Work request: If a line in the entries below holds the string "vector", copy it.

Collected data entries
== Segment start ==
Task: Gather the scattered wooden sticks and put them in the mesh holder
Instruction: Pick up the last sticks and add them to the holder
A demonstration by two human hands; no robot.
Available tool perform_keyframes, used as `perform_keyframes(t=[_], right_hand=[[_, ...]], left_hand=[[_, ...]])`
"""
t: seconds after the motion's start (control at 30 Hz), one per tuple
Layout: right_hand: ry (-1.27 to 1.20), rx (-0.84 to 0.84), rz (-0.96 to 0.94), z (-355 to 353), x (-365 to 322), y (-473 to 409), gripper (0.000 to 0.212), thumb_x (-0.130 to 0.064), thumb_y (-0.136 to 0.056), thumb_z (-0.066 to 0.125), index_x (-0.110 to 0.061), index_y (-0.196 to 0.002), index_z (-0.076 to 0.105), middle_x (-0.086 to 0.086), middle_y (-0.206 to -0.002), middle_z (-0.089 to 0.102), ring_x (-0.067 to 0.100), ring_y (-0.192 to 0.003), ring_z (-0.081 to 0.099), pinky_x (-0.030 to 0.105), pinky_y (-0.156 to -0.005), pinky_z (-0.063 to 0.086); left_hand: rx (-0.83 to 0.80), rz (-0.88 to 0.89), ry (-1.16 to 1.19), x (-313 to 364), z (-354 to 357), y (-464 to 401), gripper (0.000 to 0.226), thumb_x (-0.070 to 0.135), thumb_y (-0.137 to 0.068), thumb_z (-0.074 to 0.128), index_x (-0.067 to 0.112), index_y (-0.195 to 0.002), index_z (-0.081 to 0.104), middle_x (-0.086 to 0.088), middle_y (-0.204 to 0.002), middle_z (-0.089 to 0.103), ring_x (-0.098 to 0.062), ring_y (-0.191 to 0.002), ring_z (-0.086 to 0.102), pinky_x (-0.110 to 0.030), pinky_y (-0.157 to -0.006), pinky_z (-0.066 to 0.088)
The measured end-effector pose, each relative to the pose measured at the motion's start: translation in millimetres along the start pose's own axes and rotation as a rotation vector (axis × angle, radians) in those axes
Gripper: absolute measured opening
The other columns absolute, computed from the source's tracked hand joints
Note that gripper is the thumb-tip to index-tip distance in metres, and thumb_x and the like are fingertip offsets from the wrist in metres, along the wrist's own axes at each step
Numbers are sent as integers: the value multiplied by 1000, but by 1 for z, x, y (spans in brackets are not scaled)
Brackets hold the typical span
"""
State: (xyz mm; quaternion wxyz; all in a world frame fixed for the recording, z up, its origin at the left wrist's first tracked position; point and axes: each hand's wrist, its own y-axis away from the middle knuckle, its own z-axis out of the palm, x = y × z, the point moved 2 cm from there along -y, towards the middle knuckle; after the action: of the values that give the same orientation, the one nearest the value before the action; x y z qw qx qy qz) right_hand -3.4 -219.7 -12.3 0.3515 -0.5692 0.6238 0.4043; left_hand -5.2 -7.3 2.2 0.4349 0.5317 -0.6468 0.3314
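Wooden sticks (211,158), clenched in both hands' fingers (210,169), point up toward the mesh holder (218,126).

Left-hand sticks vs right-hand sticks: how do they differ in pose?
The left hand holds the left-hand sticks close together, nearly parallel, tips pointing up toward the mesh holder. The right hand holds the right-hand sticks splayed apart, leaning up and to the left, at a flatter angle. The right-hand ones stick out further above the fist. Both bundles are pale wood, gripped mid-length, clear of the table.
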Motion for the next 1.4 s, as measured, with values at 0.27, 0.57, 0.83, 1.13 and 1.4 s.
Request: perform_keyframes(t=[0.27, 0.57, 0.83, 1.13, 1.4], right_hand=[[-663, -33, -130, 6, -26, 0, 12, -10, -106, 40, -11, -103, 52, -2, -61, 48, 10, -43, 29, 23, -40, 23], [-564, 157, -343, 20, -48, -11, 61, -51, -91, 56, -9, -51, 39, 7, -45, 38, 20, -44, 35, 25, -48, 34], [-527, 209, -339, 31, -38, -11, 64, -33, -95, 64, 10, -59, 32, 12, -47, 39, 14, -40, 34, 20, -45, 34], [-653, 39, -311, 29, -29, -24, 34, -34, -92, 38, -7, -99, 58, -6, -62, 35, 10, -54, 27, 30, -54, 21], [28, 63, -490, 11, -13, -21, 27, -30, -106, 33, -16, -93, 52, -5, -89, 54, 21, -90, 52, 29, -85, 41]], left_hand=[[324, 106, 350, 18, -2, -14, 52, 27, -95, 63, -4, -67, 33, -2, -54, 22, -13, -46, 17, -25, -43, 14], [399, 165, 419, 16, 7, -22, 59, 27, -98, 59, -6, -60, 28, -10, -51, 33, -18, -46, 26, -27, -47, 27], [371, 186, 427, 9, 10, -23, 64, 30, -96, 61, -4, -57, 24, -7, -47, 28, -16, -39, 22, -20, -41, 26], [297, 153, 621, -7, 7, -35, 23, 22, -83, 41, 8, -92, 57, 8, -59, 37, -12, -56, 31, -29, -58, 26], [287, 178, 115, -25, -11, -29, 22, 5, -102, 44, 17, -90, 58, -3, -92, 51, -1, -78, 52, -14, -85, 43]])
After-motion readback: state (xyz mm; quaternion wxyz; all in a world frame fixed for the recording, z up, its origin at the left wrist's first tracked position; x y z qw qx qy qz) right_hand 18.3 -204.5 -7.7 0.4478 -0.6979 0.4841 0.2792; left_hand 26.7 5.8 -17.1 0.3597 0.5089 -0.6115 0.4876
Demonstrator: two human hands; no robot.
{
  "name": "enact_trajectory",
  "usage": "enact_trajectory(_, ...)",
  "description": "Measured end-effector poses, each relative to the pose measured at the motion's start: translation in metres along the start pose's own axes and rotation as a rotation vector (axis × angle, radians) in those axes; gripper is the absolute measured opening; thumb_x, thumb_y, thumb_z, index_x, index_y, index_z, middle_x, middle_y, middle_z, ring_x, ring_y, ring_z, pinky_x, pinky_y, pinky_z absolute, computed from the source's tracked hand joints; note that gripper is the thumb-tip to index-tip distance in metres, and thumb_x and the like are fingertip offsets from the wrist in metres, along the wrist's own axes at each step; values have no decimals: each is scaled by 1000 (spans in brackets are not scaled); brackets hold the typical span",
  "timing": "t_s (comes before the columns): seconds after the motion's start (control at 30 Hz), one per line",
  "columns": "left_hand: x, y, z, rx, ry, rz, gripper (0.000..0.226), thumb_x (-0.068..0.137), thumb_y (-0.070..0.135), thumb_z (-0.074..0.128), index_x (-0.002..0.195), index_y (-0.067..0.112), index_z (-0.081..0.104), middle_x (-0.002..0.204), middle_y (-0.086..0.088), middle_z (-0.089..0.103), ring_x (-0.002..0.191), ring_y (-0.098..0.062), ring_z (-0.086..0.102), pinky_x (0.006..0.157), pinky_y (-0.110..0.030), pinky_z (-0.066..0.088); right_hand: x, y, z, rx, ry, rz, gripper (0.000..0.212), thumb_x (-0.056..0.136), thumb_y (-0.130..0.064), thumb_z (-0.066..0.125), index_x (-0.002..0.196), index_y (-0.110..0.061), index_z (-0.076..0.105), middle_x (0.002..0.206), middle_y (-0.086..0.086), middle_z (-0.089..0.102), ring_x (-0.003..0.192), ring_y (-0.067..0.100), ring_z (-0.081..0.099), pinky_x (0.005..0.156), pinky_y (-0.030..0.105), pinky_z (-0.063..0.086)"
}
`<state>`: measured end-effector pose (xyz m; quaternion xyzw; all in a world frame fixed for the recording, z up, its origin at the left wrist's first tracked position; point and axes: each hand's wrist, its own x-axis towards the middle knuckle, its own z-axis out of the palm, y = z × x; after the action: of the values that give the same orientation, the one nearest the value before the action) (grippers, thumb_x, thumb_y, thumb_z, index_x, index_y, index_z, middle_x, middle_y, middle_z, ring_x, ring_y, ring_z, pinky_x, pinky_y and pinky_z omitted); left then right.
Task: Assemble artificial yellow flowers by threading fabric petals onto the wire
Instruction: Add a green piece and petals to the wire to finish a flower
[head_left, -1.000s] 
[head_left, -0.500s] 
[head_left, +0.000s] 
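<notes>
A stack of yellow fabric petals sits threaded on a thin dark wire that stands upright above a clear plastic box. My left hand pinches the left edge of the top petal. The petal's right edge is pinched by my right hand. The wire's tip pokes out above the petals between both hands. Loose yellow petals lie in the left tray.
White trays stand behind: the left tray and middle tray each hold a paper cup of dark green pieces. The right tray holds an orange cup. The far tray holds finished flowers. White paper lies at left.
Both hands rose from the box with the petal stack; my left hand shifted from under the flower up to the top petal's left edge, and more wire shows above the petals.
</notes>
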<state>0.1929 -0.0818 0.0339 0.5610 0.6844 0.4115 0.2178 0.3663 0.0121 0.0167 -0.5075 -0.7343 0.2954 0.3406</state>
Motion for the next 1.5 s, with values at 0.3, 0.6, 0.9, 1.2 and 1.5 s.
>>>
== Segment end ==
Response:
The measured end-effector pose, each relative to the pose measured at the motion's start: translation in millimetres along the start pose's own axes and rotation as a rotation vector (axis × angle, radians) in those axes
  "description": "Measured end-effector poses, each relative to the pose measured at the motion's start: translation in metres along the start pose's own axes and rotation as a rotation vector (axis × angle, radians) in those axes; gripper is the absolute measured opening; thumb_x, thumb_y, thumb_z, index_x, index_y, index_z, middle_x, middle_y, middle_z, ring_x, ring_y, ring_z, pinky_x, pinky_y, pinky_z absolute, computed from the source's tracked hand joints; note that gripper is the thumb-tip to index-tip distance in metres, and thumb_x and the like are fingertip offsets from the wrist in metres, along the wrist's own axes at each step; values have no decimals: each is scaled by 1000 (spans in brackets are not scaled); brackets hold the typical span",

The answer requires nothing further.